**To do:** Repeat the listing below in full, exactly as it stands.

**Given material:**
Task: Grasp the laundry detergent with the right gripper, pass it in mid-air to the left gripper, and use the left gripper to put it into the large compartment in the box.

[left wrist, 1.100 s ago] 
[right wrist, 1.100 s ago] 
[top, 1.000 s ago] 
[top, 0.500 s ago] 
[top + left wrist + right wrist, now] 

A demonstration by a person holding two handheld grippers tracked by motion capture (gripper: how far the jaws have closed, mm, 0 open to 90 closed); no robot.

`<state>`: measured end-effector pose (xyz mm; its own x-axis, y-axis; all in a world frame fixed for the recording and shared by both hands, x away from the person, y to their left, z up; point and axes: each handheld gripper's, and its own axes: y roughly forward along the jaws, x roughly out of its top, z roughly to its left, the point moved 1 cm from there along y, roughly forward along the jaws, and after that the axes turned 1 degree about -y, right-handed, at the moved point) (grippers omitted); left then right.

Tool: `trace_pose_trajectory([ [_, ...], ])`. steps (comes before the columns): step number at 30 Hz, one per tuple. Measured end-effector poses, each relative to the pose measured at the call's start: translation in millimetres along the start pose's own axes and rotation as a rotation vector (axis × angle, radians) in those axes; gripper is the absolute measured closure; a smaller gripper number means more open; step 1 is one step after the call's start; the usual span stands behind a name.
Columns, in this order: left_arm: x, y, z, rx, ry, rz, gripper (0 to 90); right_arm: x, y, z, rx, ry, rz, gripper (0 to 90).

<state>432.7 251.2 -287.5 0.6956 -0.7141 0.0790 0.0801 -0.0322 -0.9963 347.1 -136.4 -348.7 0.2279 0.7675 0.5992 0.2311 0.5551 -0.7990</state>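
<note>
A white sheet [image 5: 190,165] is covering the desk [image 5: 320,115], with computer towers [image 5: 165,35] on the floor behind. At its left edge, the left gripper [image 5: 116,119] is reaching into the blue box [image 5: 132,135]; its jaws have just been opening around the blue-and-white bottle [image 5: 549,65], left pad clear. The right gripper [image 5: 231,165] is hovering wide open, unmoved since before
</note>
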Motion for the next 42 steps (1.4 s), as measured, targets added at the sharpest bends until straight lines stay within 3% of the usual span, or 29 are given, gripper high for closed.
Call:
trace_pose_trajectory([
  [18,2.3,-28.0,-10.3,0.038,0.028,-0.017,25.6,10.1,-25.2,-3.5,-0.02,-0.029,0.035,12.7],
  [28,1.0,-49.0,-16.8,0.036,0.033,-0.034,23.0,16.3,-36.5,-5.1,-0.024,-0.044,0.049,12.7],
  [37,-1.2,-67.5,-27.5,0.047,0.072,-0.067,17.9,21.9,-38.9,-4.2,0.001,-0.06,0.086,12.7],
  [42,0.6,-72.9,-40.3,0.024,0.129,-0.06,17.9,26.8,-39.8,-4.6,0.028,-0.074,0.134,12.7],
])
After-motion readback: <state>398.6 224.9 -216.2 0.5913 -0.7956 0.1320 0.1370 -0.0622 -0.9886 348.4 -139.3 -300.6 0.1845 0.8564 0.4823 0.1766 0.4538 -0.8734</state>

**Reply to the exercise:**
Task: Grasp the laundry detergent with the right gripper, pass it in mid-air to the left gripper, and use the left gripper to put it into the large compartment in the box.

[left wrist, 1.100 s ago] 
[right wrist, 1.100 s ago] 
[top, 1.000 s ago] 
[top, 0.500 s ago] 
[top + left wrist + right wrist, now] 

A demonstration by a person holding two handheld grippers tracked by motion capture (gripper: how far the jaws have closed, mm, 0 open to 90 closed); no robot.

`<state>`: measured end-effector pose (xyz mm; its own x-axis, y-axis; all in a world frame fixed for the recording and shared by both hands, x away from the person, y to their left, z up; point and axes: each handheld gripper's, and its own axes: y roughly forward along the jaws, x roughly out of its top, z roughly to its left, the point moved 1 cm from there along y, roughly forward along the jaws, and after that the axes turned 1 degree about -y, right-handed, at the moved point) (grippers omitted); left then right.

Tool: `trace_pose_trajectory([ [_, ...], ])`. steps (comes before the columns): step number at 30 Hz, one per tuple. Measured end-effector poses, each relative to the pose measured at the call's start: translation in millimetres along the start pose's own axes and rotation as a rotation vector (axis × angle, radians) in those axes; gripper is the absolute measured closure; a smaller gripper number means more open; step 1 is one step after the call's start; the usual span stands behind a name.
Columns, in this order: left_arm: x, y, z, rx, ry, rz, gripper (0 to 90); right_arm: x, y, z, rx, ry, rz, gripper (0 to 90).

<state>432.7 251.2 -287.5 0.6956 -0.7141 0.0790 0.0801 -0.0322 -0.9963 347.1 -136.4 -348.7 0.2279 0.7675 0.5992 0.2311 0.5551 -0.7990</state>
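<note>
A white sheet [image 5: 190,165] is covering the desk [image 5: 320,115], with computer towers [image 5: 165,35] on the floor behind. At its left edge, the left gripper [image 5: 116,119] is reaching into the blue box [image 5: 132,135]; its jaws have just been opening around the blue-and-white bottle [image 5: 549,65], left pad clear. The right gripper [image 5: 231,165] is hovering wide open, unmoved since before
</note>
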Motion for the next 42 steps (1.4 s), as measured, targets added at the sharpest bends until straight lines stay within 3% of the usual span, or 29 are given, gripper high for closed.
Call:
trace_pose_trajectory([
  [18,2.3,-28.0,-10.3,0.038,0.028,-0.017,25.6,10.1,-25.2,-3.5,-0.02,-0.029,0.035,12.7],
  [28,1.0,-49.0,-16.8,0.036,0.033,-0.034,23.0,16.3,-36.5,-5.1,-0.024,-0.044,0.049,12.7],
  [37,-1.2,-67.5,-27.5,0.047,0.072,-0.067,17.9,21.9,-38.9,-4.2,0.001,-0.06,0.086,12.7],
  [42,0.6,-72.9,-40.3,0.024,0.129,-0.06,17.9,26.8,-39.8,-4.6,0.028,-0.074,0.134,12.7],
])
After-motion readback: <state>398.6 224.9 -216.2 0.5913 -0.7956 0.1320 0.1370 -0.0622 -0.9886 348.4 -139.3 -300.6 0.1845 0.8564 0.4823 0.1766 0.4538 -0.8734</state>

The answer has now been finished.